4. Présentation des résultats

Comme il l’a été précisé plus tôt, les enseignant·e·s appartenant à un même groupe (un département, une école, une communauté) développent une culture qui leur est propre et tout nouveau membre qui s’insère dans ce groupe sera appelé à y négocier sa place. En outre, puisque les relations entre enseignant·e·s s’articulent autour de manifestations émotionnelles particulières (Hargreaves, 2001), le·la nouveau·elle membre sera rapidement fixé·e quant à ces manifestations au sein de la culture de laquelle il·elle souhaite faire partie. Les nouveaux·elles enseignant·e·s issu·e·s de l’immigration que nous avons rencontré·e·s ont déjà eu à vivre le processus d’acculturation à la culture canadienne, dans un sens général, lors de leur arrivée au pays. Certain·e·s d’entre eux·elles, se considérant comme bien adaptés·es à leur société d’adoption, ont ressenti une forme de choc acculturatif lorsqu’ils·elles ont fait face à la culture enseignante de leur nouvel environnement professionnel et qu’ils·elles ont dû mettre en place les mécanismes de négociation nécessaires à leur intégration au sein de ce groupe.

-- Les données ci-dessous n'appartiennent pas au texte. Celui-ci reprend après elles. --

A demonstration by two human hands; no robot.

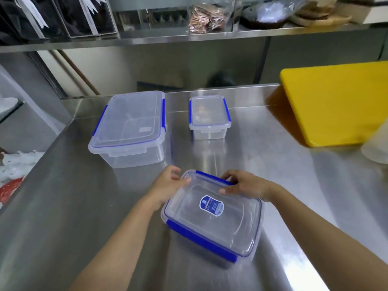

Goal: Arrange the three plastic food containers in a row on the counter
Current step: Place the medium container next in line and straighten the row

4.1 Un accueil pas toujours chaleureux

Quelques-un·e·s des nouveaux·elles enseignant·e·s issu·e·s de l’immigration que nous avons rencontré·e·s ont exprimé s’être senti·e·s décontenancé·e·s lorsqu’ils·elles ont perçu une certaine froideur ou des manifestations d’indifférence de la part de plusieurs de leurs collègues enseignant·e·s né·e·s au Canada. Le simple fait de saluer ou de sourire à un·e collègue qui ne rend pas la politesse peut s’avérer déstabilisant pour le·la nouvel·le arrivant·e qui expérimente ce phénomène auquel il·elle n’est pas habituée, comme en témoigne Christiane (Burundi) : « Imaginez-vous, vous vivez et vous cohabitez avec d’autres personnes, mais vous sentez le premier sourire trois mois plus tard ». Camil (Algérie) renchérit : « Je dis, moi, bien sûr qu’une personne que je rencontre, je vais lui dire bonjour ; tu me le rends, tu ne me le rends pas ; 60 % du temps, ils ne me disent pas bonjour ». Christophe (Cameroun) reconnait cependant que l’accueil plutôt tiède qu’il a ressenti de la part de quelques collègues peut parfois être accompagné d’une certaine forme de compassion de leur part :

Mais c’est vrai aussi que j’ai vu le contraire en ce sens, j’ai vu des enseignants comme ça qui ne m’ont pas salué, mais qui, à un moment donné, quand j’étais dans une situation, ils sont intervenus tout naturellement, et à ce moment-là, tu te dis « Mais, c’est quand même lui que je salue souvent, il ne répond pas, comment est-ce qu’il peut, quand j’ai besoin de telle chose, m’aider autant ? » Donc à un moment donné, tu te dis : « Bon, c’est peut-être culturel, c’est comme ça qu’il est ».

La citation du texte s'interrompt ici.